* [DATASET RECORDS]

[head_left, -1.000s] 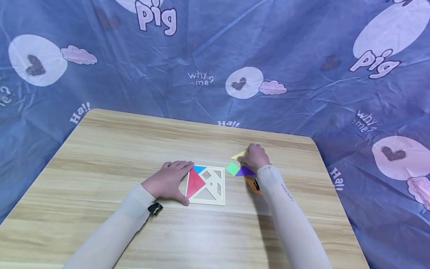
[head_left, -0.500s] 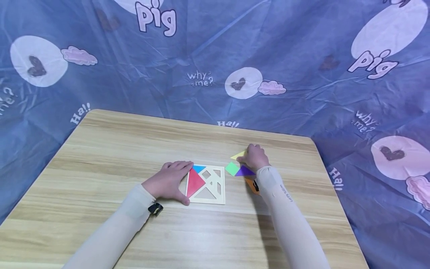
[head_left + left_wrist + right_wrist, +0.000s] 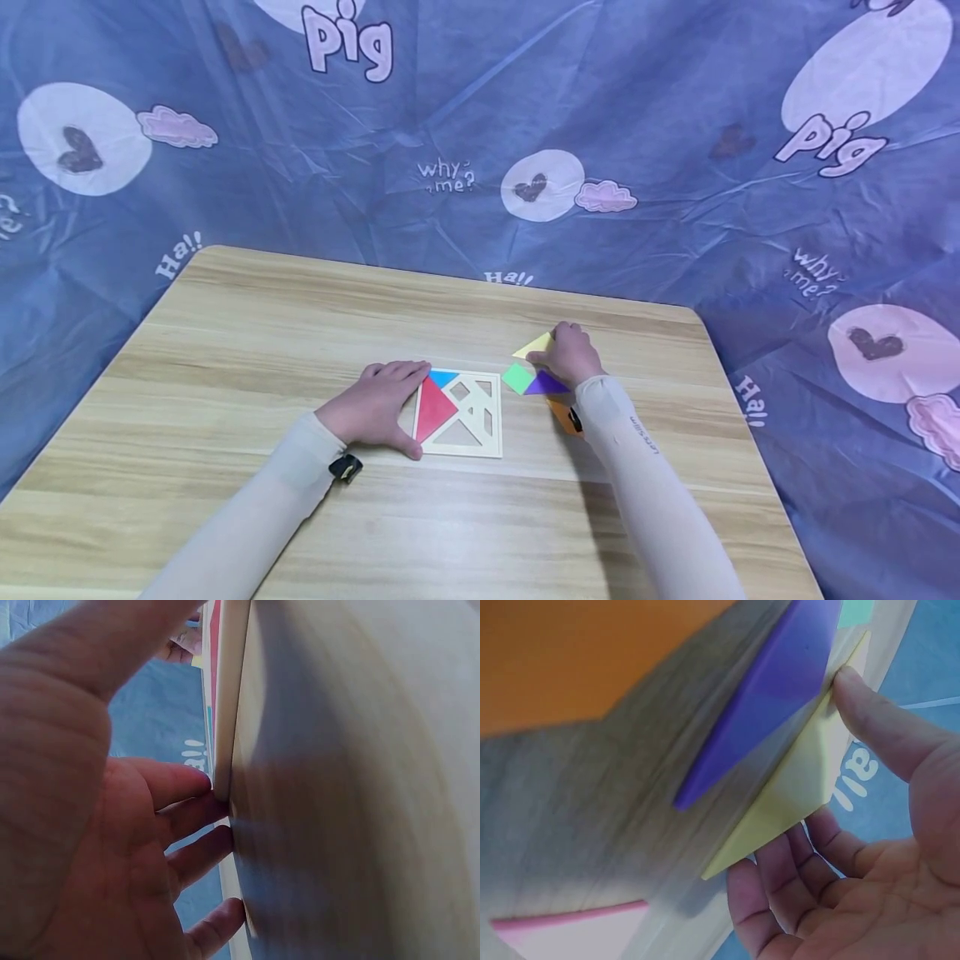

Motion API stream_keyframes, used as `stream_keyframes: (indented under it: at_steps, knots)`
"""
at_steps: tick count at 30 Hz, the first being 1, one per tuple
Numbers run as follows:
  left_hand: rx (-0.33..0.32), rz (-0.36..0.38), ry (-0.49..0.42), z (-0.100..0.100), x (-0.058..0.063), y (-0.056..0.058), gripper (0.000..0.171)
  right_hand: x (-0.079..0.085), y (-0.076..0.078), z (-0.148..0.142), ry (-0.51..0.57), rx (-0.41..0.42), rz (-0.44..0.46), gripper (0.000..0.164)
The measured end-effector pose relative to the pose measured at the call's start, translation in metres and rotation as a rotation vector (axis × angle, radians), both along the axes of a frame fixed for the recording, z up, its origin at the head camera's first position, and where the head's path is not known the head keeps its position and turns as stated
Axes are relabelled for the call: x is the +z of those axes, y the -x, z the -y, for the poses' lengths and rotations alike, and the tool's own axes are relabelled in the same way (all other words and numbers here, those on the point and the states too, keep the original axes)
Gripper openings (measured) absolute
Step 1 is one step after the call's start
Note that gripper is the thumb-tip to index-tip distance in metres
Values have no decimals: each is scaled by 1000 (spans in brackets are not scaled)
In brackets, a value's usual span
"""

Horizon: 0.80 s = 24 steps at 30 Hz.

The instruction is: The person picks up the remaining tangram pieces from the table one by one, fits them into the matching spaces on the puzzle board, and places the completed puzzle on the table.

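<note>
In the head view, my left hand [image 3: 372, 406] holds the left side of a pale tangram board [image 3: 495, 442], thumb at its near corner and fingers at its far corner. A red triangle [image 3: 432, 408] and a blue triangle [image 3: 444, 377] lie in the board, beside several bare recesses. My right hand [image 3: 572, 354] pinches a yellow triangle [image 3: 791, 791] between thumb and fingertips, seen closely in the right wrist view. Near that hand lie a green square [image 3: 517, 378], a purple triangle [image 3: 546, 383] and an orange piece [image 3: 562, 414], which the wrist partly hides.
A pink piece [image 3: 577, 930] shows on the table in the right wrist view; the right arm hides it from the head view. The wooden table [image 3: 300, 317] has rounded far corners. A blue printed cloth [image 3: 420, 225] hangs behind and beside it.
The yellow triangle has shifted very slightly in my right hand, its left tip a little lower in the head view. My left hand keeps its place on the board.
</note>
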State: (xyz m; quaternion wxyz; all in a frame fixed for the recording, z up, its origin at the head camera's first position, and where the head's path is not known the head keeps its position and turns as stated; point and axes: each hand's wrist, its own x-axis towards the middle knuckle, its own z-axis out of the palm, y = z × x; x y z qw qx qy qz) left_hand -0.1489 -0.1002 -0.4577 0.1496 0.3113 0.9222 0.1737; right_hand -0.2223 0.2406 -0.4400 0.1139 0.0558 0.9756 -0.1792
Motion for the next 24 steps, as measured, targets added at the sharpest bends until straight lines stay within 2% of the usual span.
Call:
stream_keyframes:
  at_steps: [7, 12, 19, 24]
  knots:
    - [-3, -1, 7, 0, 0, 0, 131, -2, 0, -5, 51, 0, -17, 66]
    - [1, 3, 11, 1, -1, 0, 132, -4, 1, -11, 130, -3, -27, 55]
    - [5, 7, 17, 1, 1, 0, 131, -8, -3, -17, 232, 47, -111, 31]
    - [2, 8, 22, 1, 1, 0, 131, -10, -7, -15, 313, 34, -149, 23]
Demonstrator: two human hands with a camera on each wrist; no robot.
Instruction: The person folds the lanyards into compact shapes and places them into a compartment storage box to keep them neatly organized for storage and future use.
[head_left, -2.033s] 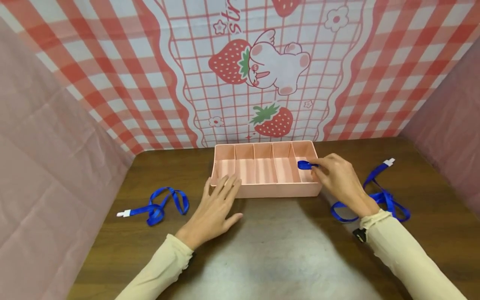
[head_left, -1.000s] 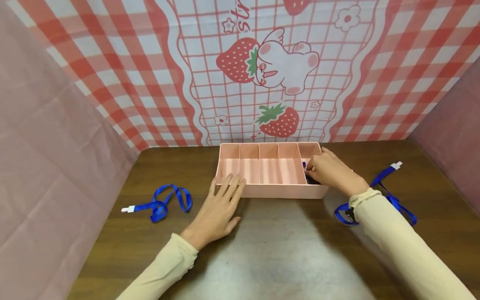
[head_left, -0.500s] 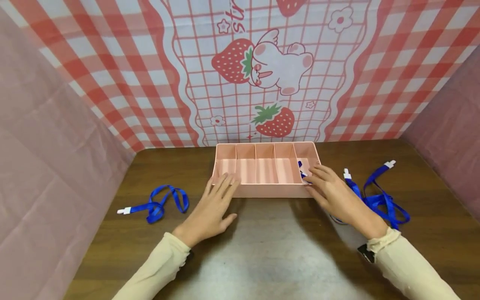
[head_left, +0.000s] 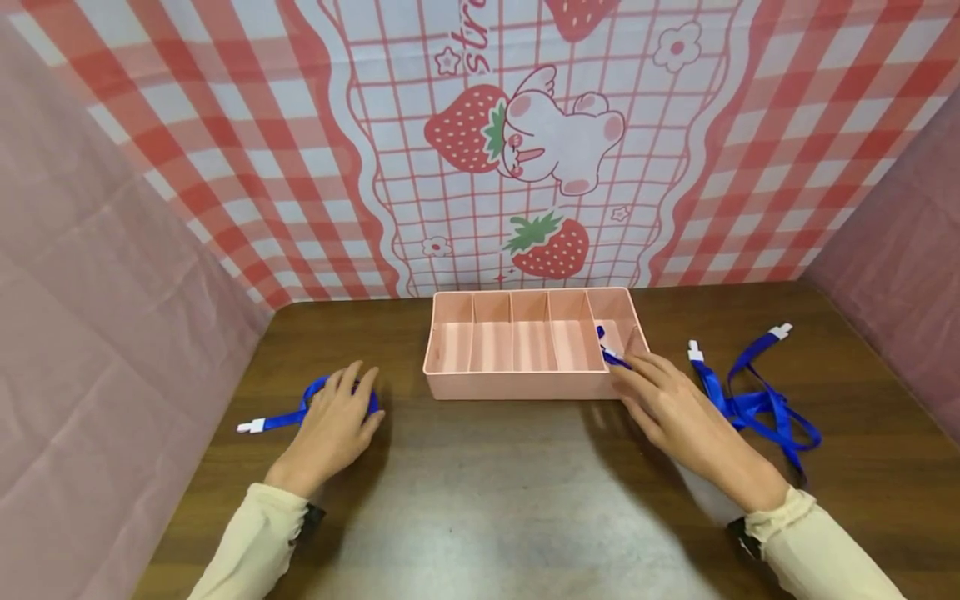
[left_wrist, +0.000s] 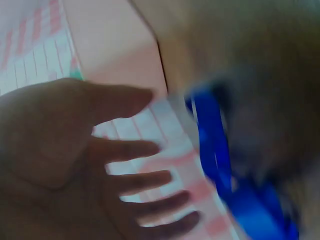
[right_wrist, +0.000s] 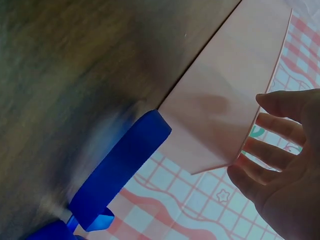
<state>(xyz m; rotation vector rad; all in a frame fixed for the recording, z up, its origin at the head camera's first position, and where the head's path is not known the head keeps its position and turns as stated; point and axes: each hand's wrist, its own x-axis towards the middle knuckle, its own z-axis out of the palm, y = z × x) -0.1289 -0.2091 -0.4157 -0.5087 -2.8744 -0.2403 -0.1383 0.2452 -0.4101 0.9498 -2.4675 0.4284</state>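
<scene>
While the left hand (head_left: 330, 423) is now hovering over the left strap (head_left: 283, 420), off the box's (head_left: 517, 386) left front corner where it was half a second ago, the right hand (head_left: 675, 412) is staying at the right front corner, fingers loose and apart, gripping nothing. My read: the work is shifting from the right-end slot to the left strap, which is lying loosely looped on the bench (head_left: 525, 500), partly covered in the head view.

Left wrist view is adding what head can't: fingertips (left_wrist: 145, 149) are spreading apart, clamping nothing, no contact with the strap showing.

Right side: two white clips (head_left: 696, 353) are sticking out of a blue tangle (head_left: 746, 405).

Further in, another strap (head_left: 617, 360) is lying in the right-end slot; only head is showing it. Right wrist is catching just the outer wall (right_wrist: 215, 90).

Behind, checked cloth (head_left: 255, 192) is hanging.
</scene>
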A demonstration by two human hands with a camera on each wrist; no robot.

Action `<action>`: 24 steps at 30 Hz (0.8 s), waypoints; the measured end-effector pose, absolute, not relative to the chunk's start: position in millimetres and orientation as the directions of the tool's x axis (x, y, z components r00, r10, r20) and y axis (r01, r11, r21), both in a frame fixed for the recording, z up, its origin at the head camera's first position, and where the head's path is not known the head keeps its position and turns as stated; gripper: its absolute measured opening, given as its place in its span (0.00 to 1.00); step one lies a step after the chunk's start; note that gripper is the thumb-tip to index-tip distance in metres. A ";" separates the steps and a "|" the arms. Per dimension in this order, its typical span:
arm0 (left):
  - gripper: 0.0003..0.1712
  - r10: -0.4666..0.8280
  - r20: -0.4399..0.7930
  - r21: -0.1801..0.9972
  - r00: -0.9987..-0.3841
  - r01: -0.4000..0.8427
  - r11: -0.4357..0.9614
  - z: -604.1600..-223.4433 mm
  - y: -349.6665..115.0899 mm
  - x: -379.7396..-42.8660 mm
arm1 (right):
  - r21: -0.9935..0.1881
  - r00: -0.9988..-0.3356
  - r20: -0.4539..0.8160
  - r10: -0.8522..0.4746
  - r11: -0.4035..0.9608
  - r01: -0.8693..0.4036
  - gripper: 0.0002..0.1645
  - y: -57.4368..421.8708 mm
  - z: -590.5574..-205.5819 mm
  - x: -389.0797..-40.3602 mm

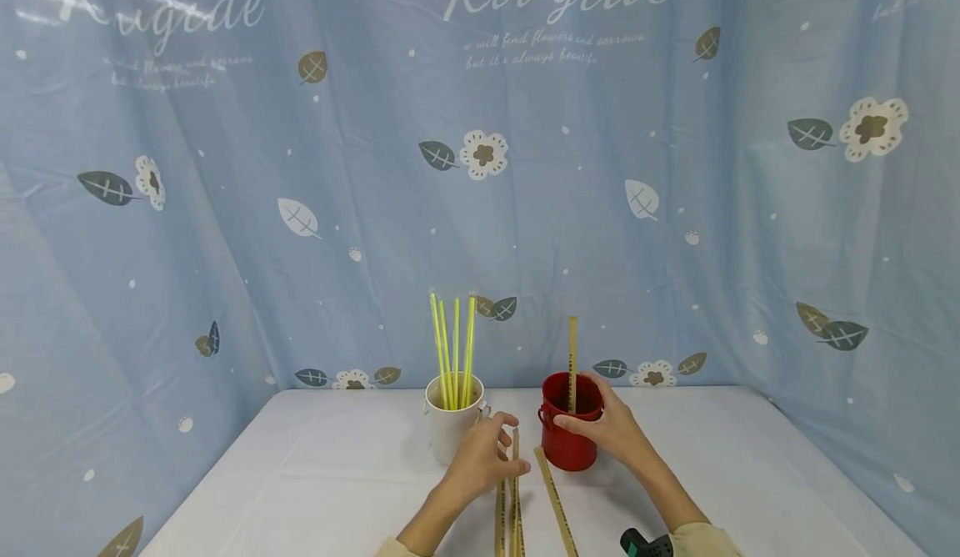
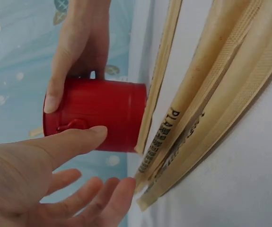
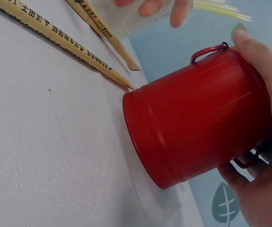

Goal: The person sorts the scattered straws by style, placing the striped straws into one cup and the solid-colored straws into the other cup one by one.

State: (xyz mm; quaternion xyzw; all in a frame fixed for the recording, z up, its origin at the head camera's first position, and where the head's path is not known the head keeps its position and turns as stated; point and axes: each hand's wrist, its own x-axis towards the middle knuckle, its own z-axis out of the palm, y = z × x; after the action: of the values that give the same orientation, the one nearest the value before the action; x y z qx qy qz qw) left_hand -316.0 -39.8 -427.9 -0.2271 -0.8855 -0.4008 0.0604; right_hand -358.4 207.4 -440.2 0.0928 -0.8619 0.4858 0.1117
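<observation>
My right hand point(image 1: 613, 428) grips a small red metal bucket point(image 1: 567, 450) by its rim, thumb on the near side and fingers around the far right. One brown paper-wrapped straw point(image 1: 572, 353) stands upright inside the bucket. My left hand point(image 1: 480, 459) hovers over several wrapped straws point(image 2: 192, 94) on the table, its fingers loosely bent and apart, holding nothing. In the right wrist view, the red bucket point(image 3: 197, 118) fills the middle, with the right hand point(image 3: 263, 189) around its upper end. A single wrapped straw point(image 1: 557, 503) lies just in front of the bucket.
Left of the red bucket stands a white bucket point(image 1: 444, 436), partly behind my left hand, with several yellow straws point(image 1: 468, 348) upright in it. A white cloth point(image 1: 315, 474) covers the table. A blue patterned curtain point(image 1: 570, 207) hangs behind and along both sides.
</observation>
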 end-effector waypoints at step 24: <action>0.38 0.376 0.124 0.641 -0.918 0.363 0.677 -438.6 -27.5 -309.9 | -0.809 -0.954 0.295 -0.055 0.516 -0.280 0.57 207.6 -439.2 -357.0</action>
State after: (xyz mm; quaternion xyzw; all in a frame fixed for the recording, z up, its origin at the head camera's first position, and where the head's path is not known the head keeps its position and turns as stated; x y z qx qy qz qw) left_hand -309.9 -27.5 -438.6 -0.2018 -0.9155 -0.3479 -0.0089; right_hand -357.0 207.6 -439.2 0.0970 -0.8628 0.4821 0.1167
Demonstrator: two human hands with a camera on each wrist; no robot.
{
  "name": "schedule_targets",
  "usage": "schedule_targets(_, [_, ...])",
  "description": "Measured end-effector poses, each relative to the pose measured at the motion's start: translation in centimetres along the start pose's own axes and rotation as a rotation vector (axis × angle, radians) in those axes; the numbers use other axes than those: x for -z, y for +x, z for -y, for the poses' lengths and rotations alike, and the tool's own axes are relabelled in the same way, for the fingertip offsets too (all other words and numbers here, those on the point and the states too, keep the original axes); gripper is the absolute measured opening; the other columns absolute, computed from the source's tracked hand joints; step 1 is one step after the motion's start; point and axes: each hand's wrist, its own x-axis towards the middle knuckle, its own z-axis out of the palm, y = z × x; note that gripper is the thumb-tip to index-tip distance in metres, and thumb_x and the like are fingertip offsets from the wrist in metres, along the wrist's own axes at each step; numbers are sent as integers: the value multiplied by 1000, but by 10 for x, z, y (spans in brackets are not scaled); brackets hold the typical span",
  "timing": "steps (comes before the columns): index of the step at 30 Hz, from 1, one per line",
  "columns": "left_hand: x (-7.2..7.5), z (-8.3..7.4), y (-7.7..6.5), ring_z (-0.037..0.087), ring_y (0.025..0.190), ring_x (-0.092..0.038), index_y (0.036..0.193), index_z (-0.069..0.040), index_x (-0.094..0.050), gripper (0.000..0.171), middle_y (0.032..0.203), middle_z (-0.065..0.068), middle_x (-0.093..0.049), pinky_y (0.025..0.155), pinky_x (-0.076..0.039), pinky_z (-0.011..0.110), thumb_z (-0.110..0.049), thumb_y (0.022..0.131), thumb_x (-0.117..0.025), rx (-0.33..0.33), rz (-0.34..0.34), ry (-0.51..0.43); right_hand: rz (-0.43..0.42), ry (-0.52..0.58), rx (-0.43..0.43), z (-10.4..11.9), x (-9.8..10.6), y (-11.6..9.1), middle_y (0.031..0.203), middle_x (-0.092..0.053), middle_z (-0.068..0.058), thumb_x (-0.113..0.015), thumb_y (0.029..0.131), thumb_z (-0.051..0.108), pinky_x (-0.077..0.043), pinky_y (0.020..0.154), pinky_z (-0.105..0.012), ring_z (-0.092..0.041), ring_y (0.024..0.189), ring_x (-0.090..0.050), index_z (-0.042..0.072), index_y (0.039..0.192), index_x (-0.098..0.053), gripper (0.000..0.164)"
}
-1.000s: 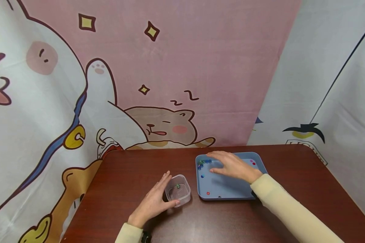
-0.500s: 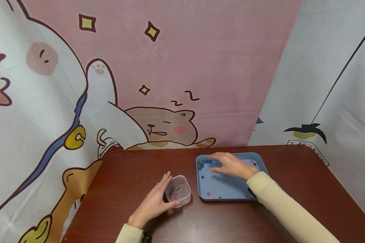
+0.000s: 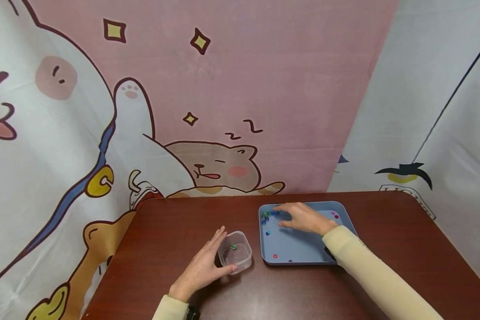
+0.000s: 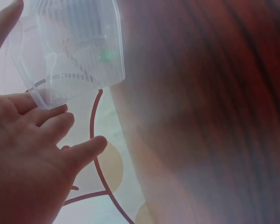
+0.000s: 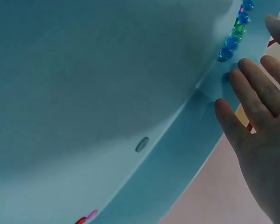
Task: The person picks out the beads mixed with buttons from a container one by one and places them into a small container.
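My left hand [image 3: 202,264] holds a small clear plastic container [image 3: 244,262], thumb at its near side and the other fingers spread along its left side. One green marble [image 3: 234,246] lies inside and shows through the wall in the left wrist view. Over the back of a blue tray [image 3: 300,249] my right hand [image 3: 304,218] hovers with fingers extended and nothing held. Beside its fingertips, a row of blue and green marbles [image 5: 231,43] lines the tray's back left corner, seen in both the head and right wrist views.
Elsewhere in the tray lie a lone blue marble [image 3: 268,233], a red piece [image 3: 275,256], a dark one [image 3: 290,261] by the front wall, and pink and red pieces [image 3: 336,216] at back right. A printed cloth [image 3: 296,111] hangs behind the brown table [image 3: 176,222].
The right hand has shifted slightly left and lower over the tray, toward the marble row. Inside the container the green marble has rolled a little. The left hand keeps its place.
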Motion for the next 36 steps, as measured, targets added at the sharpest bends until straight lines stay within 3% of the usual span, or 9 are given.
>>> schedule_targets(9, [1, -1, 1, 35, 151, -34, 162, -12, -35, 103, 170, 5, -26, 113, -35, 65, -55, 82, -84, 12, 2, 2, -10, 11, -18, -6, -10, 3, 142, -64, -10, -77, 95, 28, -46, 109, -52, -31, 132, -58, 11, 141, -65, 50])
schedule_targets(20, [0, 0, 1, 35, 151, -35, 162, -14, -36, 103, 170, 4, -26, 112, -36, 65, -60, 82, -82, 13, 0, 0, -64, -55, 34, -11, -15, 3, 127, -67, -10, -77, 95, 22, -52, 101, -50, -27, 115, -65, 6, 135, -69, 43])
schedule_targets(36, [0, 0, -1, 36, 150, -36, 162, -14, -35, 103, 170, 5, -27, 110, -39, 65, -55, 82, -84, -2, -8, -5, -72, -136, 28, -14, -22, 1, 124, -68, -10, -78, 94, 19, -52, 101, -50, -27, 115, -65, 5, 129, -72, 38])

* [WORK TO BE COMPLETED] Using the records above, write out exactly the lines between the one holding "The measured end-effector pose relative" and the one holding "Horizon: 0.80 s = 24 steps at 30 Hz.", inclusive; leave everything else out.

* [RESPONSE TO THE EXERCISE]
The measured end-effector pose relative to the pose measured at the call's start, translation in metres and rotation as a rotation vector (axis × angle, radians), both along the axes of a frame fixed for the recording, z up, its origin at the head camera's first position, and where the head's path is not known the head keeps its position and turns as stated
Axes are relabelled for the call: x is the +z of those axes, y the -x, z the -y, for the poses' lengths and rotations alike, and the tool's own axes are relabelled in the same way (all other words and numbers here, those on the point and the states too, keep the original axes)
Gripper openings (measured) absolute
Step 1 is one step after the call's start
Note that gripper is the thumb-tip to index-tip distance in metres
Values have no decimals: each is scaled by 1000 (spans in brackets are not scaled)
In brackets, a value's usual span
"""

Horizon: 0.80 s = 24 steps at 30 Hz.

That is the complete output.